- _HOW TO COMPLETE THIS TASK_
Please restate the data that follows word for word, with the pictures left out.

DATA BELOW Start Marker

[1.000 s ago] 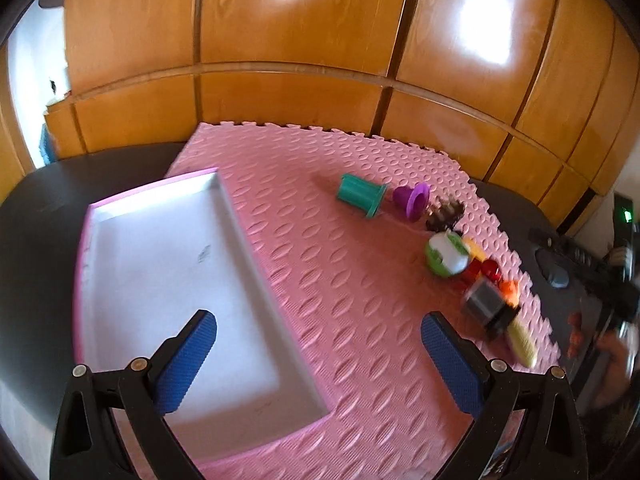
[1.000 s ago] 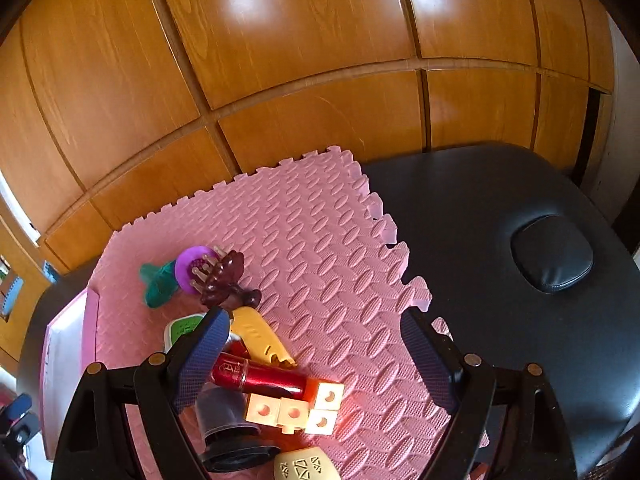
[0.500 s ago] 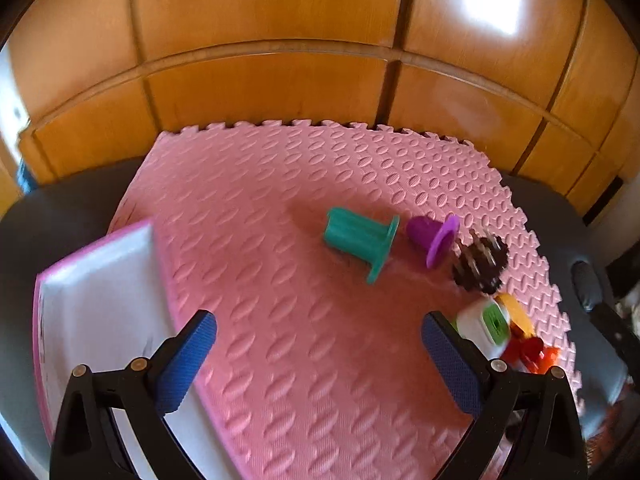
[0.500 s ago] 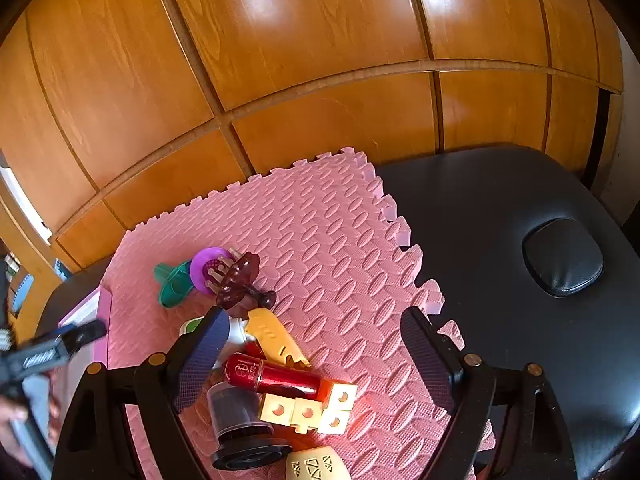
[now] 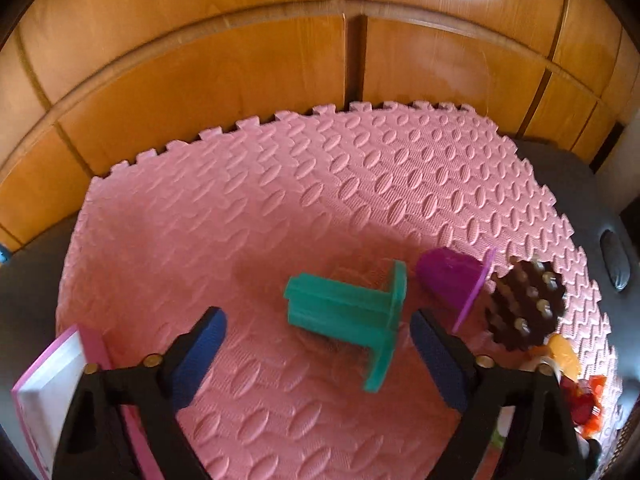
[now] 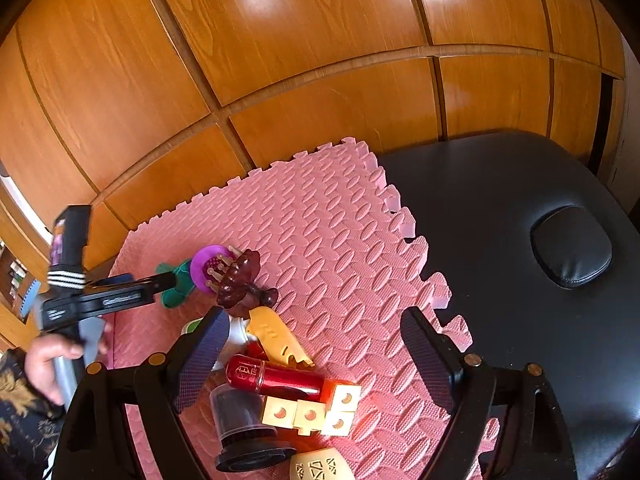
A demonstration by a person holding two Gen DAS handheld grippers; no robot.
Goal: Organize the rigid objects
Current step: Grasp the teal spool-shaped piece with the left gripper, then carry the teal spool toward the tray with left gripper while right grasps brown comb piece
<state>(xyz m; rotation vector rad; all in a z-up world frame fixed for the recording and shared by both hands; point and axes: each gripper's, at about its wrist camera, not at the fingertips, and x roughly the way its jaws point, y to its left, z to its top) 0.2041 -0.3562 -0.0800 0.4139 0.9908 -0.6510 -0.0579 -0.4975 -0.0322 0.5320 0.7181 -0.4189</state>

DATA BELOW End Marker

- _YOUR RESPONSE_
[1.000 s ago] 
[1.000 s ago] 
[0.500 s ago] 
[0.500 s ago] 
[now] 
[now] 
A demonstration by a person holding two Gen DAS handheld grippers; no robot.
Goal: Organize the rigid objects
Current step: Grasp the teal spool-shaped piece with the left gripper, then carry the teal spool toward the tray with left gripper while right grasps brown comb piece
<state>(xyz m; rotation vector rad; all in a z-up world frame fixed for the recording and shared by both hands; point and axes: each gripper's, at about its wrist camera, not at the fingertips, and x roughly the way its jaws point, y to its left, z to its top) 0.2041 -0.3562 -0.0800 0.4139 0.9908 -0.6510 -0.0579 -0.4975 -0.0322 0.5320 0.7181 -0.4189</state>

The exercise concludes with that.